Added support for checkpointing the policy. We can save and load the policy state dict, optimizers state, optimization step and interaction step

Added functions for converting the replay buffer from and to LeRobotDataset. When we want to save the replay buffer, we convert it first to LeRobotDataset format and save it locally and vice-versa.
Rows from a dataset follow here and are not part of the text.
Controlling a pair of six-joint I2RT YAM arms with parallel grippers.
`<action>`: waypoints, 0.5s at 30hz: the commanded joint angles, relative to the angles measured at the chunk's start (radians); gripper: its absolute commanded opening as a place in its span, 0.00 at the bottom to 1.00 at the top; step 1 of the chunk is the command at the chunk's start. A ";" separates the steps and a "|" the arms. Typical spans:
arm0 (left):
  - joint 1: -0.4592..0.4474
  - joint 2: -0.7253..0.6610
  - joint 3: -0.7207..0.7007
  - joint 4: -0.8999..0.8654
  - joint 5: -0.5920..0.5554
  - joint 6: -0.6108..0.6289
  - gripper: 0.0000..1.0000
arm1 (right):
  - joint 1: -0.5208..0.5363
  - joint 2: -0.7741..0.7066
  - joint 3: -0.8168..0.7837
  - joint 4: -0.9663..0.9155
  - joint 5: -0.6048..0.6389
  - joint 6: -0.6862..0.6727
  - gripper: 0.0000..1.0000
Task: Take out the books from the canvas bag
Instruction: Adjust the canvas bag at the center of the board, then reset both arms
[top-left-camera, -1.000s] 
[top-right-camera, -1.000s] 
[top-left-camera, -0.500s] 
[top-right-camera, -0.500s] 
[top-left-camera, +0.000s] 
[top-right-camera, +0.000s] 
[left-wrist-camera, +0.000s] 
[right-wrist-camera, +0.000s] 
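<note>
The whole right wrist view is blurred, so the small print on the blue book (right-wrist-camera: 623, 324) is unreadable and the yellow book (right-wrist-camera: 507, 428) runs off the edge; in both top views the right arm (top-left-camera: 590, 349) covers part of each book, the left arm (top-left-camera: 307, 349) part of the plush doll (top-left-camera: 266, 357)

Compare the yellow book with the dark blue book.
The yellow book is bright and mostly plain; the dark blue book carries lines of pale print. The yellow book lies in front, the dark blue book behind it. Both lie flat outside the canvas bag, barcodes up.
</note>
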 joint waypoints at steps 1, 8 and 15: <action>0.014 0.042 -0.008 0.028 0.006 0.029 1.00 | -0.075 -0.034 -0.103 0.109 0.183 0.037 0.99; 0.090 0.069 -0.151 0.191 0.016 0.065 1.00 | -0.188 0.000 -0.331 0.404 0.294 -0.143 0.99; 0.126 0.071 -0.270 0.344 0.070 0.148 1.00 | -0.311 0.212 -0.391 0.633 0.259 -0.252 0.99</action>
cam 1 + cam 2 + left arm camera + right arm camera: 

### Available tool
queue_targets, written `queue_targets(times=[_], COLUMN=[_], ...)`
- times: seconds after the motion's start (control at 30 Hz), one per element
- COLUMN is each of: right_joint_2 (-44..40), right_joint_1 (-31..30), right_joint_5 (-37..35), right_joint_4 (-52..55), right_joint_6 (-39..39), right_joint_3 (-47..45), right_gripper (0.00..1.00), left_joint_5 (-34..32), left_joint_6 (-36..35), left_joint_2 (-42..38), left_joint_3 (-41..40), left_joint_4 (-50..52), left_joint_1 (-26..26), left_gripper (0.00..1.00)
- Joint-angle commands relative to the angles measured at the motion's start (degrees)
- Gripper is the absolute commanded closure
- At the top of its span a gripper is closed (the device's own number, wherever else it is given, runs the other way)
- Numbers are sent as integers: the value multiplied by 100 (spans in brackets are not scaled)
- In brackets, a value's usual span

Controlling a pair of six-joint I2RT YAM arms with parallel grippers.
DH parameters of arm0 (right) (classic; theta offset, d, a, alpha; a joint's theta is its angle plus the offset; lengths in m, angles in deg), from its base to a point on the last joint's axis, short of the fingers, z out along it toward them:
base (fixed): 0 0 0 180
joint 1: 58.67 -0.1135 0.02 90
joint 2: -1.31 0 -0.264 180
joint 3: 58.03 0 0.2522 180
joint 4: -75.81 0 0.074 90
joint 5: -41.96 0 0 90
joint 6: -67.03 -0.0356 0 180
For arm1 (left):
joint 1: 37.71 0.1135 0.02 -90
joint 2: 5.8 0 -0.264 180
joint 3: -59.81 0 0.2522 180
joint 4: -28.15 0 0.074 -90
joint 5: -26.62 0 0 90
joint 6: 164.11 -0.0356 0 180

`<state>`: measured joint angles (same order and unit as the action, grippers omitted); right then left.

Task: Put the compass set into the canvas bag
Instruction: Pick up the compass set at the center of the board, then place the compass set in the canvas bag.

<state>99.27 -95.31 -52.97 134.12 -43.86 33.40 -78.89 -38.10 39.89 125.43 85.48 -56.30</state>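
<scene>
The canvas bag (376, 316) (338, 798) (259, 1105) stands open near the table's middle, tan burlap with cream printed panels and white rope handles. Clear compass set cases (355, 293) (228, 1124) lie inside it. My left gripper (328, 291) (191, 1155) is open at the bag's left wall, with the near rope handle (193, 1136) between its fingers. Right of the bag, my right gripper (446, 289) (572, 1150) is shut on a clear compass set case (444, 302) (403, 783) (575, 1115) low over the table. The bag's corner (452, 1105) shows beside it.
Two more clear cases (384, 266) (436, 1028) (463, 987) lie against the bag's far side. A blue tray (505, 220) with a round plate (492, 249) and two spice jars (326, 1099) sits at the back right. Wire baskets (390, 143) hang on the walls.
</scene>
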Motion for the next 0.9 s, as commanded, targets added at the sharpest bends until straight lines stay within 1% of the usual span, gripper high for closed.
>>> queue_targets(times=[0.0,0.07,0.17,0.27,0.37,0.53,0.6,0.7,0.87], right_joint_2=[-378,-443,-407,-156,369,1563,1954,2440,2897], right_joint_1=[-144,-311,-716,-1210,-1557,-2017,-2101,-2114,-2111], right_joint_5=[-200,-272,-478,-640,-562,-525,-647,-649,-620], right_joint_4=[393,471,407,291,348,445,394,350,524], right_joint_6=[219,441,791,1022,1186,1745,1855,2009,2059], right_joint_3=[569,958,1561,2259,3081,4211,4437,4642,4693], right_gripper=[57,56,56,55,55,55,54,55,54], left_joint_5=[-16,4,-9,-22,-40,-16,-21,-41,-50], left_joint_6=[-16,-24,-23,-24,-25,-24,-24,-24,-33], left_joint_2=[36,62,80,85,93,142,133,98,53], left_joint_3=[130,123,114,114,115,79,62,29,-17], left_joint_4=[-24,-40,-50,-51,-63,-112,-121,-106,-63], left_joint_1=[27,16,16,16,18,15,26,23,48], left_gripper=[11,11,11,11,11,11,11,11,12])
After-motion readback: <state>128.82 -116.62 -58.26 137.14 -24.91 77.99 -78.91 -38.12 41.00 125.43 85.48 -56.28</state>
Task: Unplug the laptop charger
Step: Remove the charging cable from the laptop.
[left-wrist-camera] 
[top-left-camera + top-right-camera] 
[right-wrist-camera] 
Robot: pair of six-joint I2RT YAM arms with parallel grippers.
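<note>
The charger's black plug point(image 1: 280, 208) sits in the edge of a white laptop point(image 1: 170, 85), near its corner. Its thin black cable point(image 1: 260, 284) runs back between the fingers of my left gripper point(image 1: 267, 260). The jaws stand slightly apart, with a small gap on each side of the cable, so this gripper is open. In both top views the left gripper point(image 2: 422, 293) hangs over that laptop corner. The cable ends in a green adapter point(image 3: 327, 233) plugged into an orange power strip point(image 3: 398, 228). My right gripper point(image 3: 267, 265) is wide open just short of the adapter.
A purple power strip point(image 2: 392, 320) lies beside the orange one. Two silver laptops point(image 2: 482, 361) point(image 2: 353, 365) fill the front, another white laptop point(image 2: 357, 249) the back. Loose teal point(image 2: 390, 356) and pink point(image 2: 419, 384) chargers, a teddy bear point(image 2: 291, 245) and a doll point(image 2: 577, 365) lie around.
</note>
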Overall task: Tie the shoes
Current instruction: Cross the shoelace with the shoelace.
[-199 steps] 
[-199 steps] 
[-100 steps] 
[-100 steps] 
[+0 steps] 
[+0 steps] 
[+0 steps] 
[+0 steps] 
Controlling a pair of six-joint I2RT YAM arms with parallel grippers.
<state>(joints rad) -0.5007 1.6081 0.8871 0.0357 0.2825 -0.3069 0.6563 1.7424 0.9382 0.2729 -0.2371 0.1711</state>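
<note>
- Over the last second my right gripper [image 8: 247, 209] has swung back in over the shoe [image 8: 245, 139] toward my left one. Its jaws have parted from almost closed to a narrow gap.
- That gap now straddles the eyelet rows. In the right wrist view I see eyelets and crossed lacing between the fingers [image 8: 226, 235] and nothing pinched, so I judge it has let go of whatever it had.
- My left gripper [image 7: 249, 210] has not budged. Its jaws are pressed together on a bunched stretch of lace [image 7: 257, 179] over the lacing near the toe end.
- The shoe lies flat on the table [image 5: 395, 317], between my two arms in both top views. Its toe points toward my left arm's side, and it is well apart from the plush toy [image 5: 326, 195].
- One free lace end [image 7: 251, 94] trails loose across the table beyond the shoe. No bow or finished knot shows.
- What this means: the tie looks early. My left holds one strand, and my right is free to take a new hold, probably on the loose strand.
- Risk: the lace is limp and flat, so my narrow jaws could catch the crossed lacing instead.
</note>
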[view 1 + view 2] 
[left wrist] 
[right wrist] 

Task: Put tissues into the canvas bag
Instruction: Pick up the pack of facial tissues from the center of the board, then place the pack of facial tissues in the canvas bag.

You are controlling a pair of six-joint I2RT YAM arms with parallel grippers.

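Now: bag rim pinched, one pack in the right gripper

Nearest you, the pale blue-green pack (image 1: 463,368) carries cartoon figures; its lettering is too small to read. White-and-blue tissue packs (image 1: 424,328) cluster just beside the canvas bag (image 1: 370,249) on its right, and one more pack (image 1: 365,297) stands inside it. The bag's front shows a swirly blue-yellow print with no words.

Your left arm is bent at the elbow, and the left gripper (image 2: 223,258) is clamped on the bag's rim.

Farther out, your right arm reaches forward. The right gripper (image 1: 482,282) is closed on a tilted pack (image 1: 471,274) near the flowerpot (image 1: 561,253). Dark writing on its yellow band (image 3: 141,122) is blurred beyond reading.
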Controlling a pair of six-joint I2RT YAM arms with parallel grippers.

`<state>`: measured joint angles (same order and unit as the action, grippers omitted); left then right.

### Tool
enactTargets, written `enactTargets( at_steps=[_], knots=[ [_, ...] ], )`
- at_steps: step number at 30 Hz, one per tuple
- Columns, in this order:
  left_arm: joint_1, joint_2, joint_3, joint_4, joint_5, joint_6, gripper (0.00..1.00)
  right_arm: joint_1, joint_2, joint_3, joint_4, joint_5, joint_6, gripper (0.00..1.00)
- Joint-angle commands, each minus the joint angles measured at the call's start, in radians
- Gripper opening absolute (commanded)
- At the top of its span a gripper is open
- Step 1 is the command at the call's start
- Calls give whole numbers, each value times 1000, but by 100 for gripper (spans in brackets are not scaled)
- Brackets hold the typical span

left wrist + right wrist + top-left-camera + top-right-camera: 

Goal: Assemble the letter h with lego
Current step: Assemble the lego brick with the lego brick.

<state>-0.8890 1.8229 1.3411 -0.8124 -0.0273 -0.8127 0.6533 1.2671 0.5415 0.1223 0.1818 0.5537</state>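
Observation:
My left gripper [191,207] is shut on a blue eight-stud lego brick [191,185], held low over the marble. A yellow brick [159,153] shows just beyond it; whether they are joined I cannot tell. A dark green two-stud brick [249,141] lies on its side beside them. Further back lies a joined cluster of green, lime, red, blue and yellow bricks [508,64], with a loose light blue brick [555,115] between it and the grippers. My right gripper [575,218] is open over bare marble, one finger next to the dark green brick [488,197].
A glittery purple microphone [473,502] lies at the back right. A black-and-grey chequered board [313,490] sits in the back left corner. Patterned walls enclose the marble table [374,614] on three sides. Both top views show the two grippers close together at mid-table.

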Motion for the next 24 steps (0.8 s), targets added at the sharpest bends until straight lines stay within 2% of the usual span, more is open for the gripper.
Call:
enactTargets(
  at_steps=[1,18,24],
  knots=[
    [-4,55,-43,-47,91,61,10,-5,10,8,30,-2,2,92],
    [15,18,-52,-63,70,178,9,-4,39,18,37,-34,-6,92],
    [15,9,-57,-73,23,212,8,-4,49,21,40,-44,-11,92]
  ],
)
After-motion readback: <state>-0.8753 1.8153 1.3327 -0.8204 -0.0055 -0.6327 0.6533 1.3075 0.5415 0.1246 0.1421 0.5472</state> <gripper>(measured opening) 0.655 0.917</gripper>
Co-authored-by: Adil Zouitine <adilzouitinegm@gmail.com>
2025-01-30 17:39:41 +00:00
parent 9afd093030
commit 2023289ce8
5 changed files with 215 additions and 91 deletions
--- a/lerobot/scripts/server/learner_server.py
+++ b/lerobot/scripts/server/learner_server.py
@@ -18,6 +18,7 @@ import io
 import logging
 import pickle
 import queue
+import shutil
 import time
 from pprint import pformat
 from threading import Lock, Thread
@@ -29,18 +30,25 @@ import hilserl_pb2  # type: ignore
 import hilserl_pb2_grpc  # type: ignore
 import hydra
 import torch
+from deepdiff import DeepDiff
 from omegaconf import DictConfig, OmegaConf
+from termcolor import colored
 from torch import nn

-# TODO: Remove the import of maniskill
 from lerobot.common.datasets.factory import make_dataset
+
+# TODO: Remove the import of maniskill
+from lerobot.common.datasets.lerobot_dataset import LeRobotDataset
 from lerobot.common.logger import Logger, log_output_dir
 from lerobot.common.policies.factory import make_policy
 from lerobot.common.policies.sac.modeling_sac import SACPolicy
 from lerobot.common.utils.utils import (
    format_big_number,
+    get_global_random_state,
    get_safe_torch_device,
+    init_hydra_config,
    init_logging,
+    set_global_random_state,
    set_global_seed,
 )
 from lerobot.scripts.server.buffer import (
@@ -127,10 +135,9 @@ def add_actor_information_and_train(
    optimizers: dict[str, torch.optim.Optimizer],
    policy: nn.Module,
    policy_lock: Lock,
-    buffer_lock: Lock,
-    offline_buffer_lock: Lock,
-    logger_lock: Lock,
    logger: Logger,
+    resume_optimization_step: int | None = None,
+    resume_interaction_step: int | None = None,
 ):
    """
    Handles data transfer from the actor to the learner, manages training updates,
@@ -159,16 +166,17 @@ def add_actor_information_and_train(
        optimizers (Dict[str, torch.optim.Optimizer]): A dictionary of optimizers (`"actor"`, `"critic"`, `"temperature"`).
        policy (nn.Module): The reinforcement learning policy with critic, actor, and temperature parameters.
        policy_lock (Lock): A threading lock to ensure safe policy updates.
-        buffer_lock (Lock): A threading lock to safely access the online replay buffer.
-        offline_buffer_lock (Lock): A threading lock to safely access the offline replay buffer.
-        logger_lock (Lock): A threading lock to safely log training metrics.
        logger (Logger): Logger instance for tracking training progress.
+        resume_optimization_step (int | None): In the case of resume training, start from the last optimization step reached.
+        resume_interaction_step (int | None): In the case of resume training, shift the interaction step with the last saved step in order to not break logging.
    """
    # NOTE: This function doesn't have a single responsibility, it should be split into multiple functions
    # in the future. The reason why we did that is the  GIL in Python. It's super slow the performance
    # are divided by 200. So we need to have a single thread that does all the work.
    time.time()
-    optimization_step = 0
+    interaction_message, transition = None, None
+    optimization_step = resume_optimization_step if resume_optimization_step is not None else 0
+    interaction_step_shift = resume_interaction_step if resume_interaction_step is not None else 0
    while True:
        while not transition_queue.empty():
            transition_list = transition_queue.get()
@@ -178,6 +186,8 @@ def add_actor_information_and_train(

        while not interaction_message_queue.empty():
            interaction_message = interaction_message_queue.get()
+            # If cfg.resume, shift the interaction step with the last checkpointed step in order to not break the logging
+            interaction_message["Interaction step"] += interaction_step_shift
            logger.log_dict(interaction_message, mode="train", custom_step_key="Interaction step")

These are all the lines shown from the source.